In 1996, a group of seven U.S. Air Force officers, who had prepared a research
paper about weather warfare, issued a report, which concluded that there was
technology under development that would provide “warriors of the future”
with the means to control the course of military conflicts, including through
the use of weather modification.
The study also states that manipulation of precipitation, storms and fog could
improve America’s own weather but could also involve controlling the ionosphere
to guarantee U.S. dominance of worldwide communications.
Is major weather control really possible?

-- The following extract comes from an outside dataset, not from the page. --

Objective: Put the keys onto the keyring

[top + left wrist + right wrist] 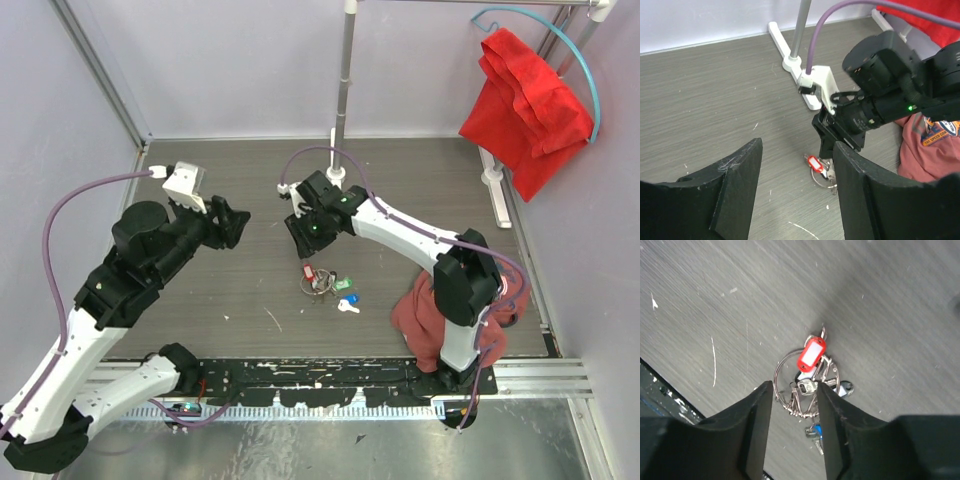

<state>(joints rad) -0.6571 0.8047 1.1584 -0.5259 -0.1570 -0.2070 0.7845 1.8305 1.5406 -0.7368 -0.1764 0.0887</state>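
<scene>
While the thin silver wire keyring (pixel 775 374) lies flat on the dark grey wood-grain counter (pixel 250 180), small metal keys (pixel 808 386) with red, blue and green plastic tags cluster across and just beside it. The right pincer (pixel 794 386) hangs just above them, released, nothing gripped. The left pincer (pixel 797 145) stands well apart, likewise released and empty.

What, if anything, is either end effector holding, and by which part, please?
Nothing is held. The right end effector hangs open over the thin silver wire keyring; the left end effector is open and empty.
</scene>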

Is weather manipulation a means of
conducting war? If not, why in 1977 did the United States, the then-Soviet Union
and dozens of other countries believe it was a good idea to enact a UN treaty
banning weather manipulation as a means of conducting war?
In the afterword of his book, Sheldon concludes:
“Weather is the most powerful force we know. Whoever controls it can
disrupt world economies with perpetual rainstorms or tornadoes; wipe out crops
in a drought; cause earthquakes, hurricanes and tsunamis; close world airports
and cause devastation on enemy battlefields. “We could all sleep better
if a world leader said, ‘Everyone talks about the weather, but no one
does anything about it, and it was true.”